• _SUPPLIED ENTRIES_
Segment Open

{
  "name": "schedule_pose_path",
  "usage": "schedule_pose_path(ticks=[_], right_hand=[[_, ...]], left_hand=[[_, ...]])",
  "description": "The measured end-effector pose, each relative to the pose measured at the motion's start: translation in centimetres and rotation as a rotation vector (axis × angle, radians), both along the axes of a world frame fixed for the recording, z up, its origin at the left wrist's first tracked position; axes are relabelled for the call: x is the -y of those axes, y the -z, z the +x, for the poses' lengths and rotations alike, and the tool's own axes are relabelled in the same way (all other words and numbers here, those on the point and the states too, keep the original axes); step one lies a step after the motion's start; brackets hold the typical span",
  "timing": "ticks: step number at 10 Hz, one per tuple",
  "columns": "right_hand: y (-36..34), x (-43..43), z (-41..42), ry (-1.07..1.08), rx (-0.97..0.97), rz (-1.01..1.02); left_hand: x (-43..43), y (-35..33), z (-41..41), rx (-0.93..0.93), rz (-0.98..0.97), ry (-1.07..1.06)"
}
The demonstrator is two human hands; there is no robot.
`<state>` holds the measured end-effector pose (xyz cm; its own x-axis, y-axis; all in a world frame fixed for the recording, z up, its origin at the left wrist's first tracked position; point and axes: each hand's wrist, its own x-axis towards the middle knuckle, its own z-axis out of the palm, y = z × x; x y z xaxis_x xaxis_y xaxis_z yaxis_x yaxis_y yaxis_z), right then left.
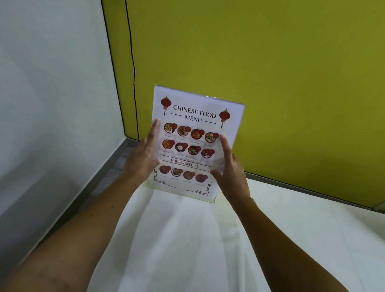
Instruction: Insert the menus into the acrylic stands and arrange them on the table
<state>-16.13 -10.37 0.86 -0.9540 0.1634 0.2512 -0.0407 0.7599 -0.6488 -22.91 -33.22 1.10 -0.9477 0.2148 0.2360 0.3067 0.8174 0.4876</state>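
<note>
Nearest us were our two forearms over the white tablecloth [187, 255], reaching forward. Our left hand [142, 155] lay open, fingers flat along the left edge of the acrylic stand [235, 117]; our right hand [230, 173] mirrored it on the right edge, fingers spread, neither closed around it. The menu [190, 143] sat inside, upright, long axis vertical, straight ahead at the table's far edge by the yellow wall [283, 59], both hands equally near.

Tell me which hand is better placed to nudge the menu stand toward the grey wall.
Probably the right hand. It rests on the edge of the acrylic stand away from the grey wall, so it can push that way. The left hand, open on the wall-side edge, would have to pull.
</note>
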Motion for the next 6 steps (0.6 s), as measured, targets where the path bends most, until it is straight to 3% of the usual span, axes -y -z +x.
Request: schedule_pose_path(ticks=[3,5,6], right_hand=[[-0.3,-0.1,0.4,-0.057,0.016,-0.023],[-0.6,-0.5,1.3,-0.088,0.023,-0.025],[-0.5,-0.9,1.6,-0.096,-0.011,-0.014]], left_hand=[[-0.1,-0.2,0.1,-0.021,-0.012,0.006],[-0.8,-0.4,0.7,-0.104,-0.05,-0.04],[-1.4,-0.7,1.0,-0.23,-0.146,-0.083]])
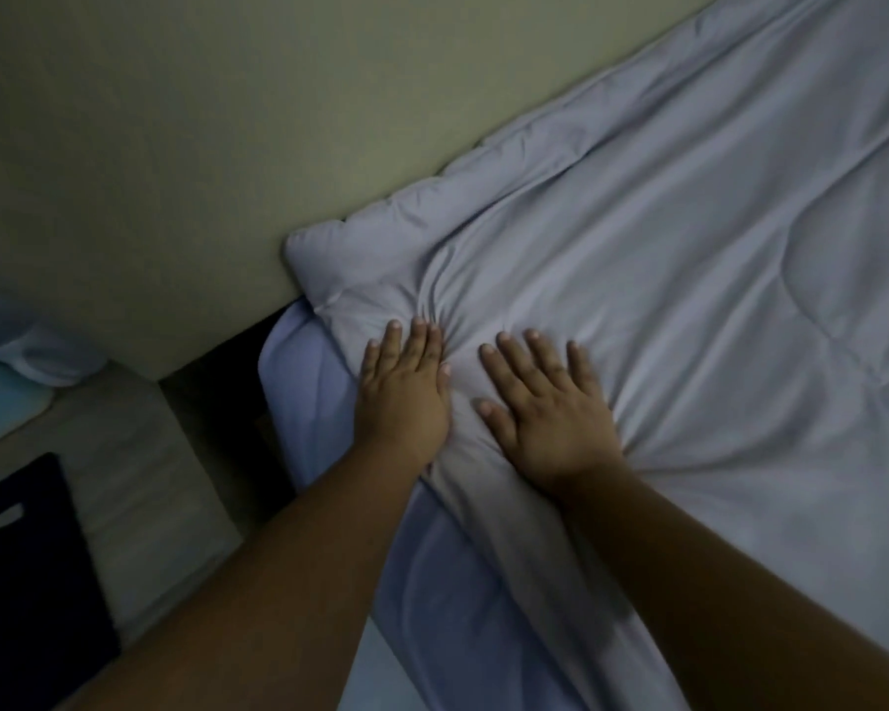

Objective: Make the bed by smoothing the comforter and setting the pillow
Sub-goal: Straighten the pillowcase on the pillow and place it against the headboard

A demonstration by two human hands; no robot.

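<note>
Palms (both flat) [404, 390] [547, 407] on comforter [689, 300]

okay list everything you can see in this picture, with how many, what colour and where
comforter: one, pale grey, spread over the bed, its corner against the wall
sheet: one, light blue, showing under the comforter's edge at the bed's corner
wall: one, beige, along the far side of the bed
cushion: one, dark with white marks, lower left
pale blue fabric: far left edge, cannot tell what it is
left hand: flat on the comforter near its corner
right hand: flat on the comforter beside the left
</note>
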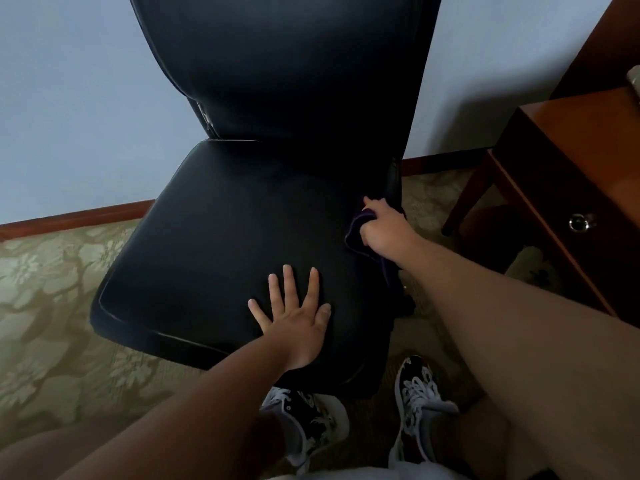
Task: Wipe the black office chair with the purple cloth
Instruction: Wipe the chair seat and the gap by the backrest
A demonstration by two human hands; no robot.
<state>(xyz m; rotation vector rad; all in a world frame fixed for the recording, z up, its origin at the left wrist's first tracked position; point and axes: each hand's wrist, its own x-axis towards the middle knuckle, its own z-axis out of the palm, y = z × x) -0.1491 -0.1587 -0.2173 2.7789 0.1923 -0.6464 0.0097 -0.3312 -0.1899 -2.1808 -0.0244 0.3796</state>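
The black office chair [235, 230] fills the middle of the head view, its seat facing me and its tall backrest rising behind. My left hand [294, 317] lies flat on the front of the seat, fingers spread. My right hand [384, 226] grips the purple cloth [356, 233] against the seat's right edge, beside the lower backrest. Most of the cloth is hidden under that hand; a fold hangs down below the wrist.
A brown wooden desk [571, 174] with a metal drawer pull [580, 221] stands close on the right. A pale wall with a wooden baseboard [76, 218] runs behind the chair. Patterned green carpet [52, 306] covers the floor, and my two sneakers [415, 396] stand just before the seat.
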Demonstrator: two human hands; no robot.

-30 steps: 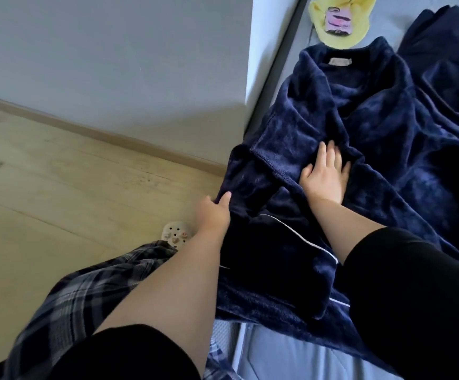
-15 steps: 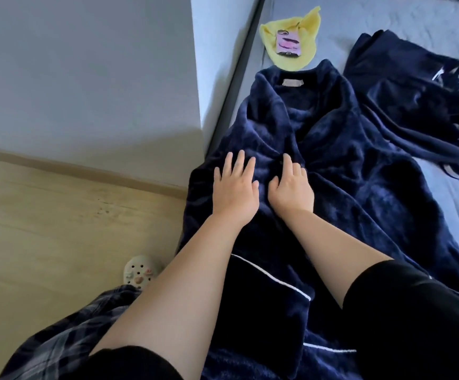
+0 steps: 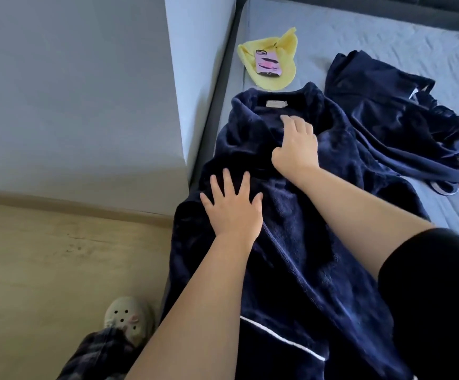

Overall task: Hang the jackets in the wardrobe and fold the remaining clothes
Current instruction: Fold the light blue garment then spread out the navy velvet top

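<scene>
From the head view, the folding looks barely begun: the fleece robe [image 3: 291, 242] lies spread lengthwise on the bed [image 3: 387, 37], its hem hanging over the edge, and a second dark garment [image 3: 403, 119] sits crumpled beside it, untouched. The left hand [image 3: 232, 209] presses flat on the robe, fingers [image 3: 228, 182] splayed; the right hand [image 3: 296, 146] rests near the collar, fingers loosely bent, gripping nothing

Plush, matt navy fleece robe [image 3: 291, 215] on smooth grey bedsheet [image 3: 387, 37], beside pale matt wood-grain floor [image 3: 44, 270]
</scene>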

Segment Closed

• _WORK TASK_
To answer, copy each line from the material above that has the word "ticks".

• _REPLY_
  "usage": "schedule_pose_path(ticks=[_], right_hand=[[_, ...]], left_hand=[[_, ...]])",
  "timing": "ticks: step number at 10 Hz, one per tuple",
Request: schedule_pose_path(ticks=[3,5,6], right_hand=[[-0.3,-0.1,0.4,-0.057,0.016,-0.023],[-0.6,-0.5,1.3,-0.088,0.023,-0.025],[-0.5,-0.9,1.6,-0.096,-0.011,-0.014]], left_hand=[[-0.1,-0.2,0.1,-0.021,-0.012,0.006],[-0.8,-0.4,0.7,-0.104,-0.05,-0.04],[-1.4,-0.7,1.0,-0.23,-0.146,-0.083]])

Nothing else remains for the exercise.